Friday, February 4, 2011
Cutting for Stone
This book is not for the faint of heart. But it is full of heart, blood, bone and sinew. I haven't even finished it yet, but I know its a good one.
You see, I started to read it a few weeks ago and was so excited to find out that my mother had never heard of it. I knew she'd like it because its all about doctors and the medical profession, which is what she loves and does so well. Shortly after I gave her the recommendation, we went on a trip to visit my sisters. She hadn't found time to get a new book from the library, so I said she could start reading my copy. We passed it back and forth all week, careful to mark each others spots, and then she graciously left me the copy to finish. A few days later, I took her to lunch for her birthday and asked what she planned to do, or what she wanted. She said it had been a stressful week and all she wanted to do was go home, lay on the couch and read all afternoon. So, I gave her the book back as a present. She not only finished it in a few days, she is also now reading it aloud to my father, one of our long held family traditions. I wish I could be there and listen. She said it was the best present she's gotten in a long time.
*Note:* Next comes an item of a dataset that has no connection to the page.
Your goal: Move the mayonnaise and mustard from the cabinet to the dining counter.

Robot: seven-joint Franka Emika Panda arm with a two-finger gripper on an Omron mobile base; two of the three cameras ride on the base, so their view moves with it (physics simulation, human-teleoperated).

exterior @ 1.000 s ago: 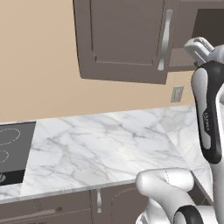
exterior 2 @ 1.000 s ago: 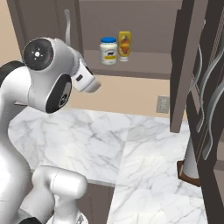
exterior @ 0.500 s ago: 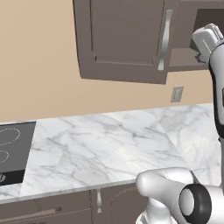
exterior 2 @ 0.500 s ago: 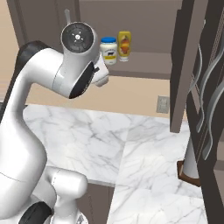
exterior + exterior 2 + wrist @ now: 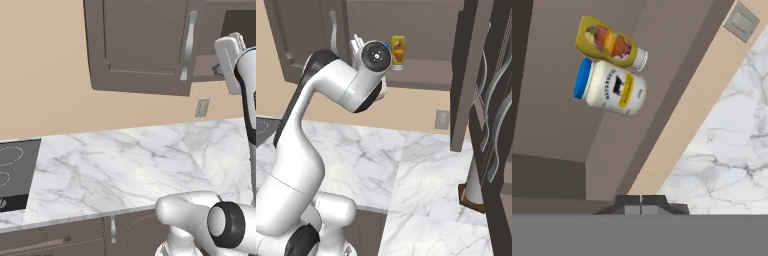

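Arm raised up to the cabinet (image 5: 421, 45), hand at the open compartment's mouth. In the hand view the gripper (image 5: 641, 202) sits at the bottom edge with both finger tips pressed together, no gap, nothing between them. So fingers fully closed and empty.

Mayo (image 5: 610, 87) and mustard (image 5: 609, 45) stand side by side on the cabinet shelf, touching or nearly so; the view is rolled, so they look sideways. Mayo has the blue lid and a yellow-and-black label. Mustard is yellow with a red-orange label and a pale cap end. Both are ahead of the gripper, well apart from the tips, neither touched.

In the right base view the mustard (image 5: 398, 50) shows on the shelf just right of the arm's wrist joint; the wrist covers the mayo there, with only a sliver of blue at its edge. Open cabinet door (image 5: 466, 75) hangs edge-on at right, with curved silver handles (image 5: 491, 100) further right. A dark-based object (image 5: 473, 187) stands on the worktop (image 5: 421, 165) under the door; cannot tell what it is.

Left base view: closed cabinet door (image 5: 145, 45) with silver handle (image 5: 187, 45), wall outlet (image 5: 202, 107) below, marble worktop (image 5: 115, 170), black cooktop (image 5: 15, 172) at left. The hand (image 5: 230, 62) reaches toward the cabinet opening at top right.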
But, back to the book. The story is about two boys who grow up in Ethiopia, born in mysterious and horrific circumstances to a nun who serves as a nurse at a small hospital outside of Addis Abba. The presumed father, Dr. Thomas Stone, flees after their birth. Political and family challenges separate many of the characters and then bring them back together. It is a narrative about things broken, and things mended - body, soul and family.
As I said, a book not for the faint of heart. The political turmoil which the book is set within is full of violence. The medical descriptions and procedures are outlined in graphic detail. As my mother confirmed, medical personnel often are the most vulgar when referring to the human body and its processes, and this is not glossed over in the book. But my mother said that it is one of the most profound books she has read recently and also one of the most honest in presenting what medical school, doctors, and jobs are really like. She said it reminded her of early internships and her first jobs at the state mental hospital and some of the large hospitals. So none of it bothered her. The reason these things don't both me in this sort of book is because they fit the topic, they are necessary and even crucial to the story. You know they are not just thrown in to shock or disturb the reader, just for the sake of shock value itself.
I am champing at the bit to get my book back because after only reading the first quarter of the book, I find myself often thinking of the characters and what will happen next. If that's not a good indicator of an excellent read, then I don't know what is.